# Assignment:
Return, with both end lines included, exactly what the data below holds from the line with "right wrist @" through the line with "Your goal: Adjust", though not the pictures.

# Input material:
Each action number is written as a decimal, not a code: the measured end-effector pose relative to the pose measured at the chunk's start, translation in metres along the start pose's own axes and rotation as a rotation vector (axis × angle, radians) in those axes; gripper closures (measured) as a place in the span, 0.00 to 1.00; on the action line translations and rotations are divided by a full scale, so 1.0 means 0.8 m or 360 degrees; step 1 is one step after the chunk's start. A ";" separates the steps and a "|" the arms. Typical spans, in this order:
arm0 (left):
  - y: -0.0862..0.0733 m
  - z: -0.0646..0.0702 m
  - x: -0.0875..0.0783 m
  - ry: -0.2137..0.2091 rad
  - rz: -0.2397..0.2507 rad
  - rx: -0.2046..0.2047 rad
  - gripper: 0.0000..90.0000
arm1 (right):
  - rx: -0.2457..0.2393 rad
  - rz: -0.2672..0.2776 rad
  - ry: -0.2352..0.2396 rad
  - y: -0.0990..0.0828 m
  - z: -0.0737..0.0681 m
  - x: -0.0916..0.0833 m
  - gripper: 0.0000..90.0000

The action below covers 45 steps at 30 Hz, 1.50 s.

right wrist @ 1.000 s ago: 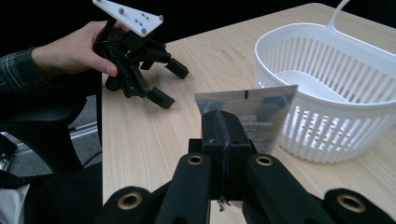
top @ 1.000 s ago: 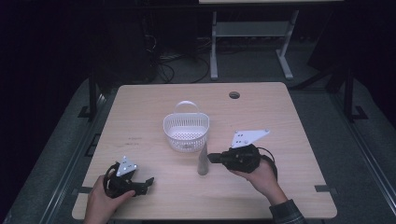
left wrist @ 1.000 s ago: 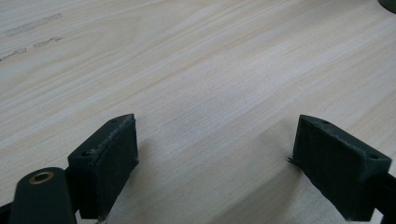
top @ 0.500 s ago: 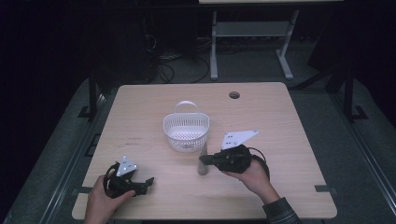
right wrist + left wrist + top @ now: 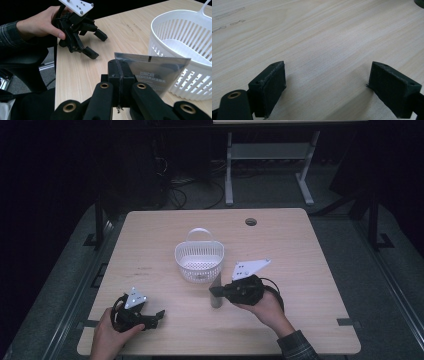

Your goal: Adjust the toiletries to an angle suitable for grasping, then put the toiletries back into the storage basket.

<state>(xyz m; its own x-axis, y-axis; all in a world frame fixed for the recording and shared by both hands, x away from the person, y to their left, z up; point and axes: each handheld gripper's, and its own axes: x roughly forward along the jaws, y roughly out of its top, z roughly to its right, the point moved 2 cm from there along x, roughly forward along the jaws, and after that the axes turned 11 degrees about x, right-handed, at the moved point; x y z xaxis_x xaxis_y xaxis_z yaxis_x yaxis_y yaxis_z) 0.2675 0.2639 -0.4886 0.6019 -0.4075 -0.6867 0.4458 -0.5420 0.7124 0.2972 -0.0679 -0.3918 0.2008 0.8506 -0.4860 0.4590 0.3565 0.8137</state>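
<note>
A flat silver-grey pouch (image 5: 157,72) with dark print is pinched at its edge by my right gripper (image 5: 120,72), which is shut on it. Seen from the high view, the pouch (image 5: 216,295) hangs upright just in front of the white slotted basket (image 5: 199,260), with the right gripper (image 5: 215,291) pointing left at it. The basket (image 5: 180,32) is empty and stands right beside the pouch. My left gripper (image 5: 157,316) rests near the table's front left corner, jaws open (image 5: 327,92) over bare wood. In the right gripper view the left gripper (image 5: 96,45) is held by a hand.
The light wooden table (image 5: 300,270) has a round cable hole (image 5: 251,221) at its far right. A metal frame (image 5: 270,155) and cables lie on the dark floor beyond the far edge.
The right hand has shifted a little to the left with the pouch, closer to the basket's front. The left gripper has stayed where it was.
</note>
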 end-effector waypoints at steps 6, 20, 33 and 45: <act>0.000 0.000 0.000 0.0000 0.0000 0.0000 0.14 | -0.0009 -0.0013 -0.0009 0.000 -0.001 0.004 1.00; 0.000 0.000 -0.001 0.0004 -0.0005 0.0000 0.15 | 0.0050 0.0001 -0.0194 0.003 -0.007 -0.022 0.52; 0.000 0.001 -0.001 0.0006 -0.0005 -0.0004 0.15 | 0.0152 0.0027 -0.0321 0.009 0.001 -0.031 0.16; 0.000 0.001 -0.001 0.0006 -0.0003 -0.0009 0.15 | 0.0109 -0.0012 -0.0341 0.024 -0.005 -0.013 0.06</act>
<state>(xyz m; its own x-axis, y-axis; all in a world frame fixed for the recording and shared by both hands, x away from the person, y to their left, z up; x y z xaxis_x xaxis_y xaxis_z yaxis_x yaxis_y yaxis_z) 0.2668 0.2637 -0.4886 0.6038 -0.4036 -0.6874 0.4505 -0.5386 0.7119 0.3006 -0.0684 -0.3695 0.3731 0.7437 -0.5548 0.5173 0.3296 0.7898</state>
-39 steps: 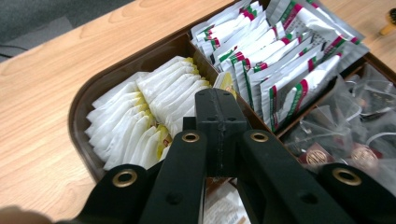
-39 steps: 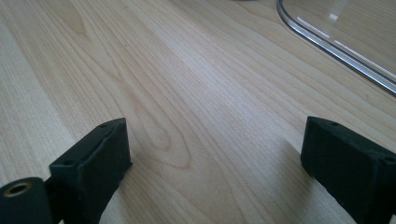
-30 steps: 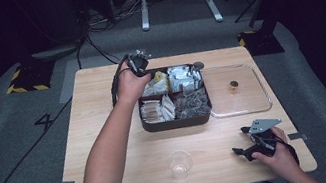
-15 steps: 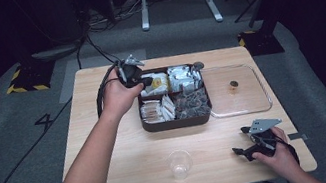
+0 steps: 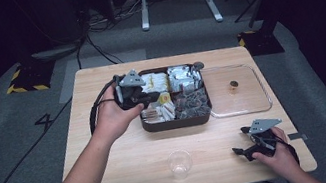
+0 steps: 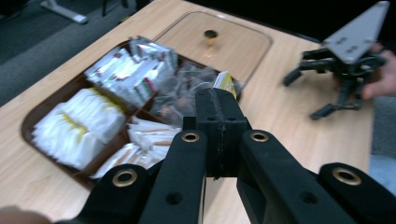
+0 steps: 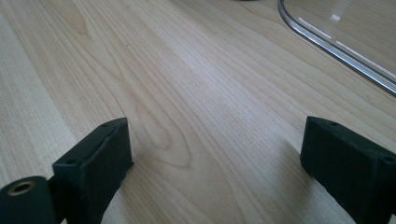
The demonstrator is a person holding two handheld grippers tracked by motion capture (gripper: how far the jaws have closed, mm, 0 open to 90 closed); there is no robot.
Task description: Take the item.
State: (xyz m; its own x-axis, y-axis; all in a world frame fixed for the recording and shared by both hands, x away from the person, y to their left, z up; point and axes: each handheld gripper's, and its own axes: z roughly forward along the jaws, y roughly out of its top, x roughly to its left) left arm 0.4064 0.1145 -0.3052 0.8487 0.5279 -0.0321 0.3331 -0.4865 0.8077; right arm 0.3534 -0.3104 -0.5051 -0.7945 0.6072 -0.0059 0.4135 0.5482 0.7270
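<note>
Left tool closed on a small yellow-and-white packet above the tray; right tool open on the surface.

The small yellow-and-white paper packet [image 6: 224, 83] sticks out past the shut tips of the left tool [image 6: 219, 100], which pinch its lower edge; the left tool [image 5: 152, 97] hovers over the left half of the dark brown compartmented tray [image 5: 176, 122], filled with white sachets, silver packets and dark pouches. Right of the tray lies its clear plastic lid [image 5: 242, 108] with a small brown knob. Near the tray's front stands a clear plastic cup [image 5: 180, 163]. Well right of the cup, the right tool [image 5: 243, 141] rests on the pale wooden surface [image 5: 124, 169], jaws wide apart with nothing between them.
</note>
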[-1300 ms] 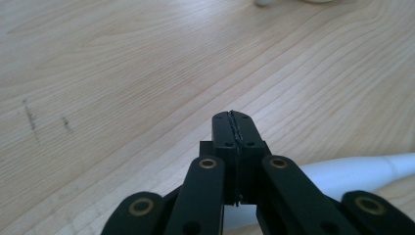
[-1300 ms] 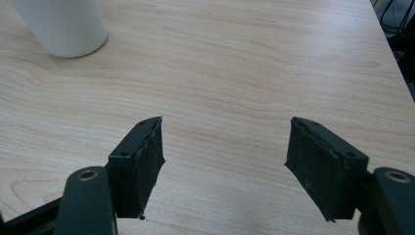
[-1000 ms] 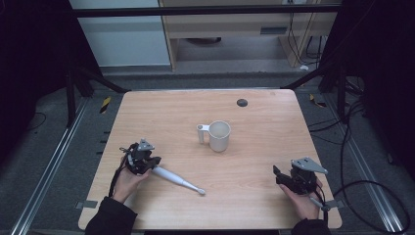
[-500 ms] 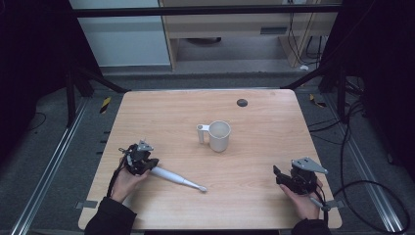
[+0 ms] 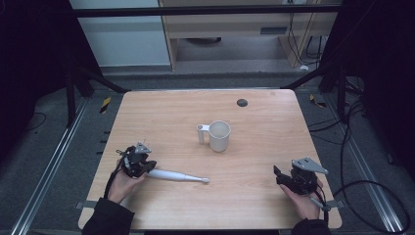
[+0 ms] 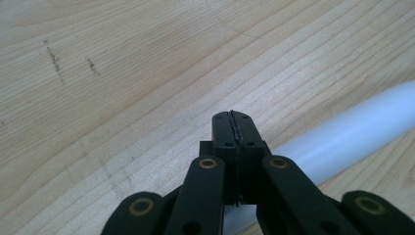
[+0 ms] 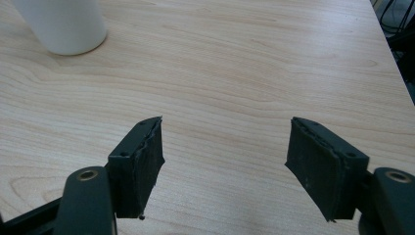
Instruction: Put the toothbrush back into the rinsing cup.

# Expected output:
right wrist @ 1.000 s ago: 
top @ 1.000 s ago: 
left wrist @ 1.000 s ago: 
top @ 0.500 s ago: 
right wrist + left wrist + top @ now: 

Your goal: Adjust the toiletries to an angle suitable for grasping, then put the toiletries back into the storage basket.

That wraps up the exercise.